To draw the curves and derive the associated curves, you will need some information. Let's assume you have data on the total variable cost (TVC) and total fixed cost (TFC) for different levels of production.

1. Plotting the Total Variable Cost (TVC), Total Fixed Cost (TFC), and Total Cost (TC) Curves:
- Start by taking the different levels of production on the horizontal axis (X-axis) and the corresponding costs on the vertical axis (Y-axis).
- Plot the TVC data points on the graph. Connect these points with a smooth curve. The TVC curve should start at the origin (0,0) since there are no costs when production is zero.
- Plot the TFC data points on the graph. Since fixed costs remain constant regardless of production, the TFC curve should be a straight horizontal line at the corresponding value of fixed cost.
- To obtain the TC curve, simply add the TVC and TFC curves together at each level of production.

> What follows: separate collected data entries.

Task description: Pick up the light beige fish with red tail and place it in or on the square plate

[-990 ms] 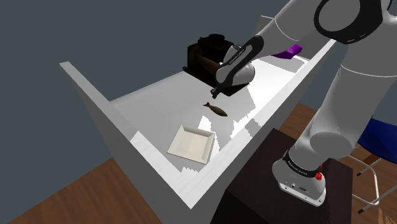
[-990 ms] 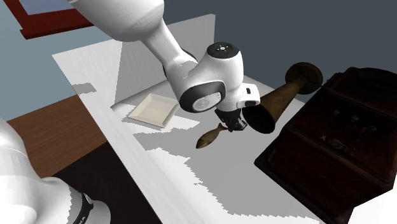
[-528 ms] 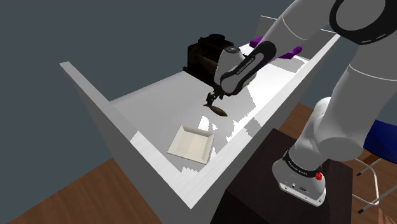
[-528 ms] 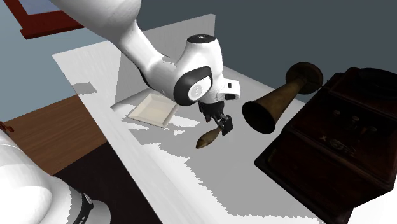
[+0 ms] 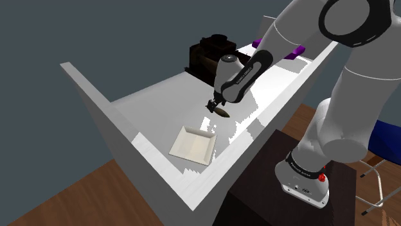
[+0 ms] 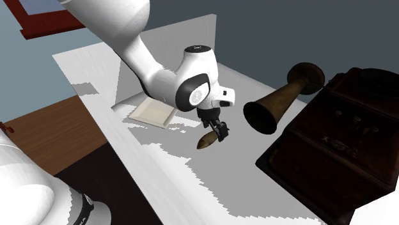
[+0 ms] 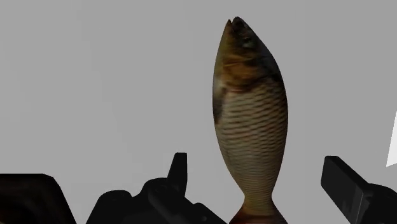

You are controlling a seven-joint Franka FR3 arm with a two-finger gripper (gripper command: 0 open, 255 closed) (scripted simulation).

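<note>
The gripper (image 7: 257,181), spread, straddles the brown scaled fish (image 7: 250,114) near its narrow tail, where it lies on the desk (image 7: 95,95). Closing there risks it pivoting or slipping free. Beyond the fish sits the square plate (image 6: 151,113), whose rim could snag a dangling head.

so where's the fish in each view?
Shoulder view: fish up-right of the plate, under the gripper.
Second exterior view: fish at centre, right of the plate.
Wrist view: fish, tail between the open fingers.
Shared landmark: plate, both exterior views.
</note>
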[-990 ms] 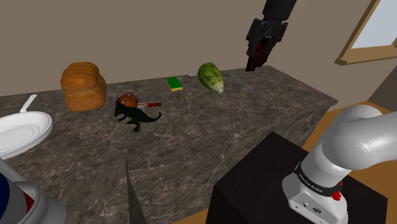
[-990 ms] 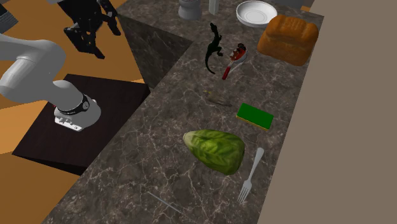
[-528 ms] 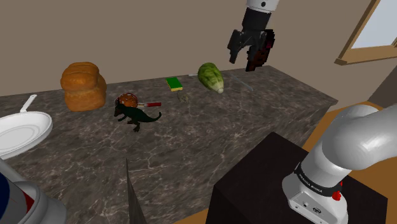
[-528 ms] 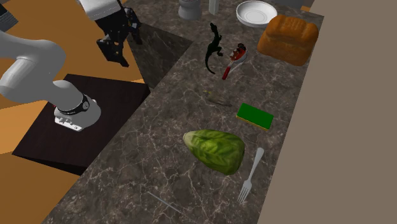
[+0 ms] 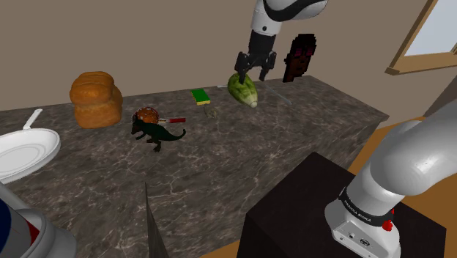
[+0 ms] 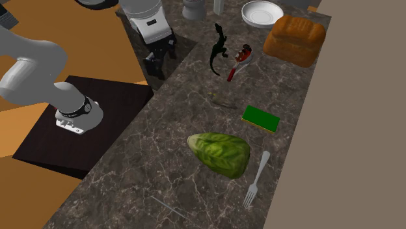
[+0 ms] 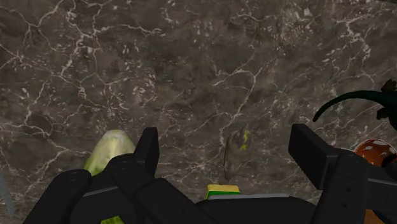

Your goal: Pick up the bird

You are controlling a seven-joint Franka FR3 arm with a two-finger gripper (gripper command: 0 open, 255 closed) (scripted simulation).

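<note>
The bird is a small grey-brown figure with a yellow patch, lying on the dark marble counter. It shows between my two black fingers, which stand well apart and above it without touching it. In the second exterior view the bird is a faint speck between the green sponge and the counter's edge. My gripper hangs open in the air, in front of the lettuce in the shoulder view. From the second exterior view the gripper appears near the counter's edge.
A dark green dinosaur lies beside a spoon with an orange-brown bowl. A bread loaf and a white bowl are at the shoulder view's left. A fork lies past the lettuce. A black-and-red object stands at the wall.
The arm has swung toward the shoulder view's left and come lower, from in front of the black-and-red object to in front of the lettuce. The fingers have stayed open.
</note>
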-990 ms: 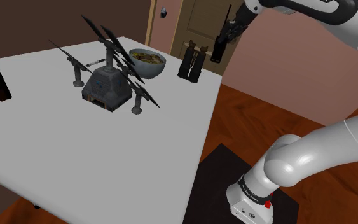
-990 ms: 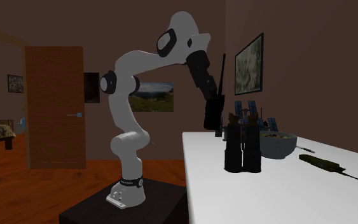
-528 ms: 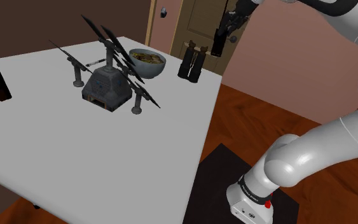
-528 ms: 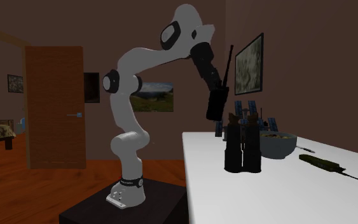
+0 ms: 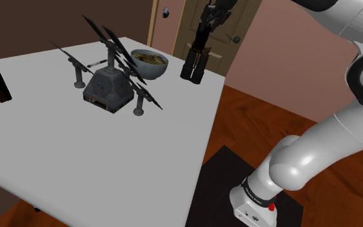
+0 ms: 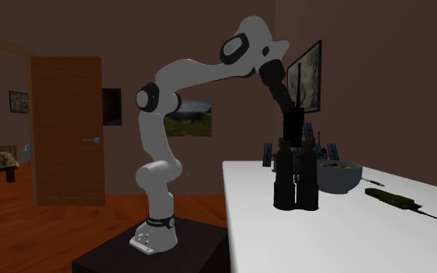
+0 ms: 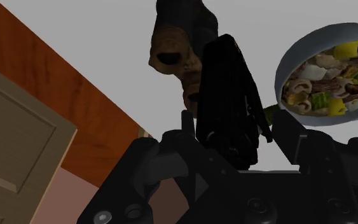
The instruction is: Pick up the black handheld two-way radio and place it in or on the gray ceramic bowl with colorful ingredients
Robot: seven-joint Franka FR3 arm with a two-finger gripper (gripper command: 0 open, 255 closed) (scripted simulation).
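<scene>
So the hand (image 7: 231, 143) has the black radio (image 7: 227, 95) clamped between its fingers. The body hangs below the hand and the antenna pokes up past it in the second exterior view. It's up in the air, clear of the white table (image 5: 77, 148).

Directly under the hand is a pair of dark binoculars (image 5: 193, 66) standing upright near the table edge, which isn't the target. The grey bowl (image 5: 149, 63) with the mixed chunky food sits just past the binoculars, lower than the hand and off to one side of it. In the wrist view the bowl is beside the radio's tip, not under it.

My read: pick-up is done and this is the carry step. Next, the hand needs to cross over the binoculars until the radio is above the bowl's opening, then lower and let go.

Height is the thing to watch. The radio's bottom end looks just above the binoculars' tops, so I'd stay high while crossing. That drone-looking model (image 5: 109, 87) with long rotor blades also sits on the bowl's far side from the hand, so don't overshoot.
</scene>
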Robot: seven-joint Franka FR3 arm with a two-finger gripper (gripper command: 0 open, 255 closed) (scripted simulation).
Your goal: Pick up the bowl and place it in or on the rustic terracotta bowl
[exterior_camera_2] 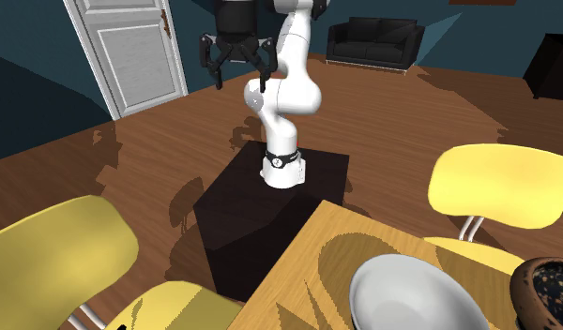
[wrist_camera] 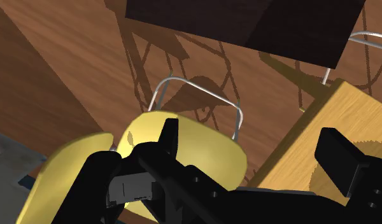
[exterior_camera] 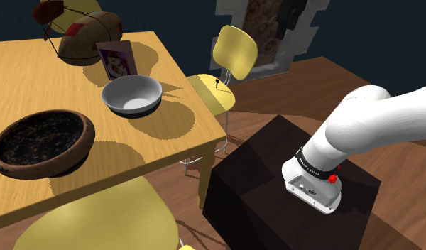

2. Deriving the Associated Marginal Cost (MC), Average Total Cost (ATC), Average Variable Cost (AVC), and Average Fixed Cost (AFC) Curves:

a. Marginal Cost (MC):
- The Marginal Cost represents the change in Total Cost (TC) that occurs due to the production of one additional unit.
- To derive the MC curve, calculate the change in TC when production increases by one unit. Divide this change by one unit to find the Marginal Cost.
- Plot the MC values on a separate graph using the same horizontal axis as the TC curve.

b. Average Total Cost (ATC):
- The Average Total Cost represents the cost per unit of production, and it is calculated by dividing the Total Cost (TC) by the level of production.
- To derive the ATC curve, divide the TC at each level of production by the corresponding level of production.
- Plot the ATC values on a separate graph.

c. Average Variable Cost (AVC):
- The Average Variable Cost represents the variable cost per unit of production and is calculated by dividing the Total Variable Cost (TVC) by the level of production.
- To derive the AVC curve, divide the TVC at each level of production by the corresponding level of production.
- Plot the AVC values on a separate graph.

d. Average Fixed Cost (AFC):
- The Average Fixed Cost represents the fixed cost per unit of production and is calculated by dividing the Total Fixed Cost (TFC) by the level of production.
- Since fixed costs remain constant regardless of the level of production, the AFC curve will decrease as production increases.
- Plot the AFC values on a separate graph.

3. Relationships between the curves:

- MC curve intersects both the AVC and ATC curves at their minimum points.
- When the MC is below the average curves (AVC and ATC), these curves will be decreasing.
- When the MC is above the average curves (AVC and ATC), these curves will be increasing.
- Average Fixed Cost (AFC) decreases with increasing production but never intersects with the MC curve because AFC doesn't change with the level of production.

Remember, the shapes of these curves may vary depending on the specific characteristics of the business or industry.